-- Task instructions --
The task for the listing below is to write out exactly the lines starting at the one containing "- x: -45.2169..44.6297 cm" and ending at the one containing "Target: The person", both included. Pictures are to be omitted.
■ ■ ■ ■ ■
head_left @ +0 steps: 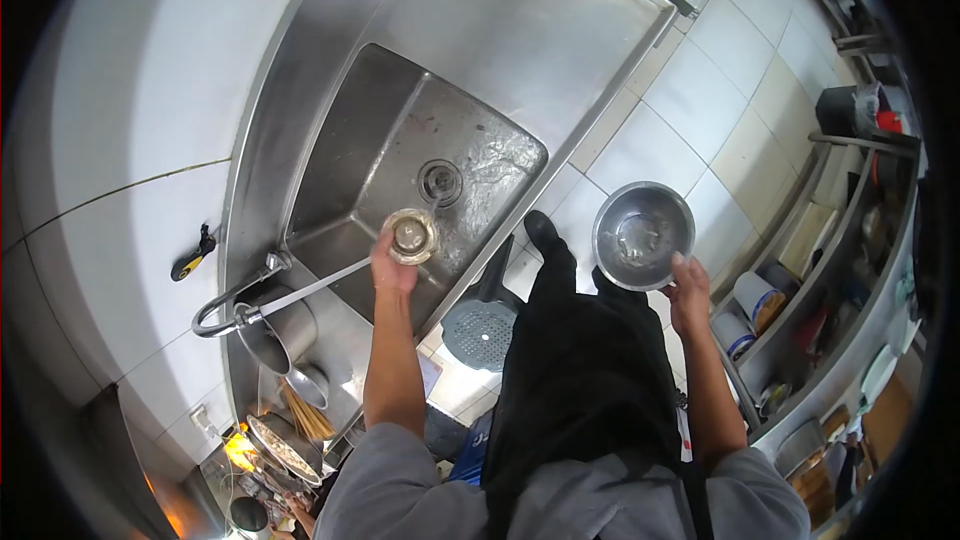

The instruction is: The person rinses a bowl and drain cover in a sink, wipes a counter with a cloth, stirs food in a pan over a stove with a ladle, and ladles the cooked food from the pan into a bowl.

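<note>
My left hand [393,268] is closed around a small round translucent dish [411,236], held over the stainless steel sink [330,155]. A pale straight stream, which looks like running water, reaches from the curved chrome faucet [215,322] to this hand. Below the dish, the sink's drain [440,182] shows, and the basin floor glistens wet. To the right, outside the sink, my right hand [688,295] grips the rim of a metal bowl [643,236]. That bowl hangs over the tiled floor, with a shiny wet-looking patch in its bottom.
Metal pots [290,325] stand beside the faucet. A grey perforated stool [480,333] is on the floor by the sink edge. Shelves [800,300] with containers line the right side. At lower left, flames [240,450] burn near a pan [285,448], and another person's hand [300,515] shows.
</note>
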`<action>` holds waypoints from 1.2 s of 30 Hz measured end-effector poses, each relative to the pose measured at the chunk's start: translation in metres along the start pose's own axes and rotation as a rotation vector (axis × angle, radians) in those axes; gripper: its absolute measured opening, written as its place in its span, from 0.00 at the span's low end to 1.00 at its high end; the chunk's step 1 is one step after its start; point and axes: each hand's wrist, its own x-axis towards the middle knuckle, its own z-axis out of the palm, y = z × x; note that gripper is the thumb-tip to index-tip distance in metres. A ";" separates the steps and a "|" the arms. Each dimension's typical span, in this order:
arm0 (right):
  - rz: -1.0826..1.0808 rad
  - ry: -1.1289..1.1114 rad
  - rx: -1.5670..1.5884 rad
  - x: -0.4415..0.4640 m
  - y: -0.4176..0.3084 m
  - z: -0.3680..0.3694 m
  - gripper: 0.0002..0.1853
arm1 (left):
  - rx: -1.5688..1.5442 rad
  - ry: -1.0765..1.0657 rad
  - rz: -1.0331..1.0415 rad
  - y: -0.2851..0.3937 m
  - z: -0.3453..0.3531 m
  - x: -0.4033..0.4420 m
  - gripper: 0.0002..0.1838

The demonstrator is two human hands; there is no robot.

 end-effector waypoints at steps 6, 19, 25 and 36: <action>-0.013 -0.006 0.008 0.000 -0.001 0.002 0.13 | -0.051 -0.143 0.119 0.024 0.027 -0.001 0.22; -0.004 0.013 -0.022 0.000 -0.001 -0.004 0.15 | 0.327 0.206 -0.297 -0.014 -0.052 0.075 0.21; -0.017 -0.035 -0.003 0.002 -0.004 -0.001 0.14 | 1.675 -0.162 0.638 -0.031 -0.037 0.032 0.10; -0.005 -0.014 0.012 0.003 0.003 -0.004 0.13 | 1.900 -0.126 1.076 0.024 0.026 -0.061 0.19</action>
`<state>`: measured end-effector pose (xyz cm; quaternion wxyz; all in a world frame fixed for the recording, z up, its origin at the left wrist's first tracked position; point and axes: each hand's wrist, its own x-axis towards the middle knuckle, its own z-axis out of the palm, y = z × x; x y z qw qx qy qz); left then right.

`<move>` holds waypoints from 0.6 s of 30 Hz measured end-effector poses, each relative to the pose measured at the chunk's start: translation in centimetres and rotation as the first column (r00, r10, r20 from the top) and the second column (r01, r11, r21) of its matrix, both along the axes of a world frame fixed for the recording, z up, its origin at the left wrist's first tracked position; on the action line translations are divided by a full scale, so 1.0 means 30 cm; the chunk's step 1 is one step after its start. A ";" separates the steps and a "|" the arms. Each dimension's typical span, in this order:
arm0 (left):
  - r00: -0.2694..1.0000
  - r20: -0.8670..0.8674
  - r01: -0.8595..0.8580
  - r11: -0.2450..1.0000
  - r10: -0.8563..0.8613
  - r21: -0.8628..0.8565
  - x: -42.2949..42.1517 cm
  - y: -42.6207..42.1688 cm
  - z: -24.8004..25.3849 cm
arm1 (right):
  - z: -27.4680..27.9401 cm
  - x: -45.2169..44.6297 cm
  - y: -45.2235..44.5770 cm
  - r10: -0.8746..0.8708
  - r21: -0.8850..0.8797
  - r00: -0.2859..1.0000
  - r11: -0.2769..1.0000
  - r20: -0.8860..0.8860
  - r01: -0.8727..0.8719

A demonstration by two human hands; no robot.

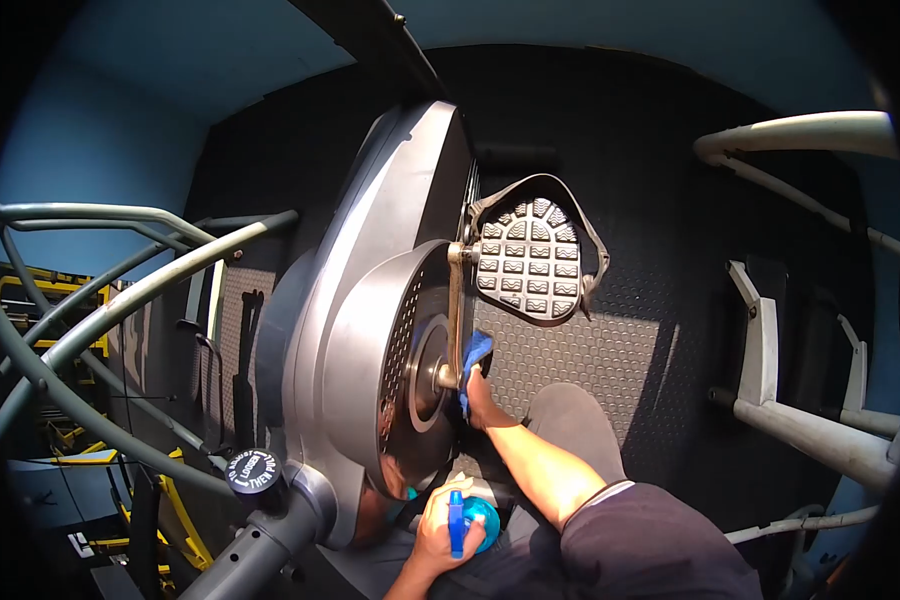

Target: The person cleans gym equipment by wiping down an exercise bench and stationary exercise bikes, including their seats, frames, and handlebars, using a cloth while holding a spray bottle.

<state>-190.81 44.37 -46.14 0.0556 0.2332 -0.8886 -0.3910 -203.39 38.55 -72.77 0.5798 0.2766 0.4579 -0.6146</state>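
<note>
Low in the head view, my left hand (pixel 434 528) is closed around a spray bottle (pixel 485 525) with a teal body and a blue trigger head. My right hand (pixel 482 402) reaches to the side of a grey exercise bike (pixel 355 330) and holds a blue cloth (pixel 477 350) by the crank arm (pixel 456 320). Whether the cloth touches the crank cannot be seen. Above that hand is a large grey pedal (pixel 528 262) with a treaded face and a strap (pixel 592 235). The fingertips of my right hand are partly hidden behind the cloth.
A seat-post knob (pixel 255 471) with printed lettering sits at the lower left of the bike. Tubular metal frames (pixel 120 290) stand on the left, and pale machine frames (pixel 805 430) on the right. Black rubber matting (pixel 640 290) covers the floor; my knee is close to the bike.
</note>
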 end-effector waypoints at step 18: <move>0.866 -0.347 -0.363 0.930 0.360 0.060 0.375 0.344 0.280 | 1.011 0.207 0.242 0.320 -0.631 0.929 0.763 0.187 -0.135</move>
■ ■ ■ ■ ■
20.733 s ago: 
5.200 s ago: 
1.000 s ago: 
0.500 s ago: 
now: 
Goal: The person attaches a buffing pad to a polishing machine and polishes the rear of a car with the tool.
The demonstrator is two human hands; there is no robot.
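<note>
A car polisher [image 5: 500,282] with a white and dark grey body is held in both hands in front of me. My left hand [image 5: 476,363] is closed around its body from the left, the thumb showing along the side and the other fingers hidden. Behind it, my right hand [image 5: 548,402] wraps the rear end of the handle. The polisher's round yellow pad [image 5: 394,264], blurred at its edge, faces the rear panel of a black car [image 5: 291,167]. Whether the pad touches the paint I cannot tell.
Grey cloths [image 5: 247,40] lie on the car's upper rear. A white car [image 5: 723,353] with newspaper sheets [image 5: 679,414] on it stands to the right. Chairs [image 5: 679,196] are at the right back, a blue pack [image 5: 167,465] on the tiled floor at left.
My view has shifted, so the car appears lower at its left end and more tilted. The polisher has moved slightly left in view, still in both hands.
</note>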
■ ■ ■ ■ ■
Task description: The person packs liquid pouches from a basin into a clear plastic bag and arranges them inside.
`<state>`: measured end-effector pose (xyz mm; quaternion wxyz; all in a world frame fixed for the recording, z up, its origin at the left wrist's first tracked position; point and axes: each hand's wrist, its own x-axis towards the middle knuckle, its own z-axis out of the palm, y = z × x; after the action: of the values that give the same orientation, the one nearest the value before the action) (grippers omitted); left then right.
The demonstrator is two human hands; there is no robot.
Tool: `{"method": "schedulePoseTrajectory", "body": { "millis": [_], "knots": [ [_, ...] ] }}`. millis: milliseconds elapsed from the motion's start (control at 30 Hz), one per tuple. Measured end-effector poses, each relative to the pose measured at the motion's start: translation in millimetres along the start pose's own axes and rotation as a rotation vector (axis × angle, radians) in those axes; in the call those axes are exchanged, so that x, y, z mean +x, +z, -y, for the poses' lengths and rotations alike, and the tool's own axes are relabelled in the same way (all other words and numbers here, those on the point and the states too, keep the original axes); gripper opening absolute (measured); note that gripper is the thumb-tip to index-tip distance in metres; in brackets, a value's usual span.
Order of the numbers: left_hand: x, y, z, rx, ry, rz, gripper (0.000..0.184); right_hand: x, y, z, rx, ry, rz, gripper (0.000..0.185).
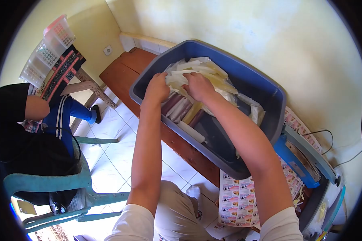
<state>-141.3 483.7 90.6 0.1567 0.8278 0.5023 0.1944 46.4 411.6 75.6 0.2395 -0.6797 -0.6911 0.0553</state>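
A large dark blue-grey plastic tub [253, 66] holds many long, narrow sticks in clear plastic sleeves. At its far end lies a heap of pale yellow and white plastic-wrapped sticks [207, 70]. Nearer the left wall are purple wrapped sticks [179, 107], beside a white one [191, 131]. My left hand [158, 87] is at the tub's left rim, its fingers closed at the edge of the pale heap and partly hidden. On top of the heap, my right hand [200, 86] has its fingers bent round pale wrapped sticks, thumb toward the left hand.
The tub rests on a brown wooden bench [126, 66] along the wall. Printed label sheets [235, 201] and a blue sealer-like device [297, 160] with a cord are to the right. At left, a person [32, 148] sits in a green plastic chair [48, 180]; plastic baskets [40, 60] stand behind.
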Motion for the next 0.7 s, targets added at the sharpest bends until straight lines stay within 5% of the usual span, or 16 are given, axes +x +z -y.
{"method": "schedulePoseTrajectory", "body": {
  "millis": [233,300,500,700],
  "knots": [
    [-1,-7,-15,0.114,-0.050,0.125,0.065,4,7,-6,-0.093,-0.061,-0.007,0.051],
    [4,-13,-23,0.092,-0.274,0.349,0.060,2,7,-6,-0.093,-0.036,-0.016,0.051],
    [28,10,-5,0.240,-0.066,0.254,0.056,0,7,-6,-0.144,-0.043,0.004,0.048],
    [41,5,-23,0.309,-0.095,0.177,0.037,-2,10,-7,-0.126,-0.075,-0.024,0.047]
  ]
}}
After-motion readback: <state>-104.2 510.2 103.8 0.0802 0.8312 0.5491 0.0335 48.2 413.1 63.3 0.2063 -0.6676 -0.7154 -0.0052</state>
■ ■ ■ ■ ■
-- Answer to the exercise --
  - x: -45.2169..44.6297 cm
  - y: -45.2235..44.5770 cm
  - r10: -0.8746..0.8708
  - r21: -0.8850..0.8797
  - r00: -0.2859..1.0000
  - r11: -0.2769..1.0000
  - r20: -0.8860..0.8860
  - r01: -0.8727..0.8719

A demonstration by two human hands; no robot.


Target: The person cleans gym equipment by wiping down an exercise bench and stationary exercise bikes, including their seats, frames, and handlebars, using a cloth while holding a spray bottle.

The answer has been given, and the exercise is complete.